WHAT YOU WILL DO> Print all of the data exactly, with no line missing.

COLLECTED DATA>
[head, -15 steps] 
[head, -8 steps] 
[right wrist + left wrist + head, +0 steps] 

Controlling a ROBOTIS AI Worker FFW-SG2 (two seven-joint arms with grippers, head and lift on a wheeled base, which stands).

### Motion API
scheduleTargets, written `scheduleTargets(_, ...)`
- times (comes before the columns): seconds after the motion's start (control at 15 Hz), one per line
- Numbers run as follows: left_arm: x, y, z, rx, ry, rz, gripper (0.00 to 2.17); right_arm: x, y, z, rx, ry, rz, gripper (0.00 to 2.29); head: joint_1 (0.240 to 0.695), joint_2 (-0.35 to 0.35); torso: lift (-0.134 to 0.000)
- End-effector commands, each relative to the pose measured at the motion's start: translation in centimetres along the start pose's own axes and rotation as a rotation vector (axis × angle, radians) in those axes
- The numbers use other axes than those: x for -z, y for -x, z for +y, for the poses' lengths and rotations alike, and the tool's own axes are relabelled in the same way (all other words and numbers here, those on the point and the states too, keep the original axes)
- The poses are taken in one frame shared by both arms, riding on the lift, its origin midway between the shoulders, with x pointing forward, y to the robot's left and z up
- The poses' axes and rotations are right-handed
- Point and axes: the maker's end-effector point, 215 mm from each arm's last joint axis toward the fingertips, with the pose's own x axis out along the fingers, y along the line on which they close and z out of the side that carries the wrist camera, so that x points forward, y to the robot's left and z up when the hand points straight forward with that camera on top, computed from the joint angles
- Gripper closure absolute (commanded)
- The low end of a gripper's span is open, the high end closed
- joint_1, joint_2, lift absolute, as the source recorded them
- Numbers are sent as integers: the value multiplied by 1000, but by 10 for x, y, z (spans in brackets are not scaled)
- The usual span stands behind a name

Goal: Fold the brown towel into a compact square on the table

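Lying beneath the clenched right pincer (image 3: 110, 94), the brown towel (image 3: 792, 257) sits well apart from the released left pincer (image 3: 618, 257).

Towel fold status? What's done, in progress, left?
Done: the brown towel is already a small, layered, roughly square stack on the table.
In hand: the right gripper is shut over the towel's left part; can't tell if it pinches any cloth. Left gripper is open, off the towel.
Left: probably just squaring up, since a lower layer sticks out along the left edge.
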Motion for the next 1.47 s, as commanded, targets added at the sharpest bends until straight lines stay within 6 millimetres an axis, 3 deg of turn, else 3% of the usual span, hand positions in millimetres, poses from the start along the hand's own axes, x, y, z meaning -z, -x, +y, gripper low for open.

SOLUTION BELOW>
[head, -15 steps] 
[head, -8 steps] 
[right wrist + left wrist + head, +0 steps] 

Controlling a ROBOTIS AI Worker FFW-SG2 (two seven-joint arms with grippers, head and lift on a wheeled base, which stands).

### Motion API
scheduleTargets, written `scheduleTargets(_, ...)`
- times (comes before the columns): seconds after the motion's start (control at 15 Hz), one per line
- Numbers run as follows: left_arm: x, y, z, rx, ry, rz, gripper (0.00 to 2.17); right_arm: x, y, z, rx, ry, rz, gripper (0.00 to 2.29); head: joint_1 (0.240 to 0.695), joint_2 (-0.35 to 0.35); torso: lift (-0.134 to 0.000)
- End-effector commands, each relative to the pose measured at the motion's start: translation in centimetres along the start pose's own axes and rotation as a rotation vector (axis × angle, radians) in those axes
- The numbers use other axes than those: x for -z, y for -x, z for +y, for the poses' lengths and rotations alike, and the tool's own axes are relabelled in the same way (all other words and numbers here, those on the point and the states too, keep the original axes)
- The poses are taken in one frame shared by both arms, riding on the lift, its origin midway between the shoulders, with x pointing forward, y to the robot's left and z up
- The poses' axes and rotations are right-handed
- Point and axes: the maker's end-effector point, 215 mm from each arm's last joint axis toward the fingertips, with the pose's own x axis out along the fingers, y along the line on which they close and z out of the side that carries the wrist camera, so that x points forward, y to the robot's left and z up when the hand points straight forward with that camera on top, computed from the joint angles
- Gripper closure absolute (commanded)
- The low end of a gripper's span is open, the high end closed
- joint_1, joint_2, lift absolute, as the source recorded them
- Numbers are sent as integers: the value multiplied by 1000, but by 10 for x, y, z (spans in brackets are not scaled)
- The usual span stands behind a name

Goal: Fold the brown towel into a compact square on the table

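Lying beneath the clenched right pincer (image 3: 110, 94), the brown towel (image 3: 792, 257) sits well apart from the released left pincer (image 3: 618, 257).

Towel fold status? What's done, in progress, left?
Done: the brown towel is already a small, layered, roughly square stack on the table.
In hand: the right gripper is shut over the towel's left part; can't tell if it pinches any cloth. Left gripper is open, off the towel.
Left: probably just squaring up, since a lower layer sticks out along the left edge.
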Motion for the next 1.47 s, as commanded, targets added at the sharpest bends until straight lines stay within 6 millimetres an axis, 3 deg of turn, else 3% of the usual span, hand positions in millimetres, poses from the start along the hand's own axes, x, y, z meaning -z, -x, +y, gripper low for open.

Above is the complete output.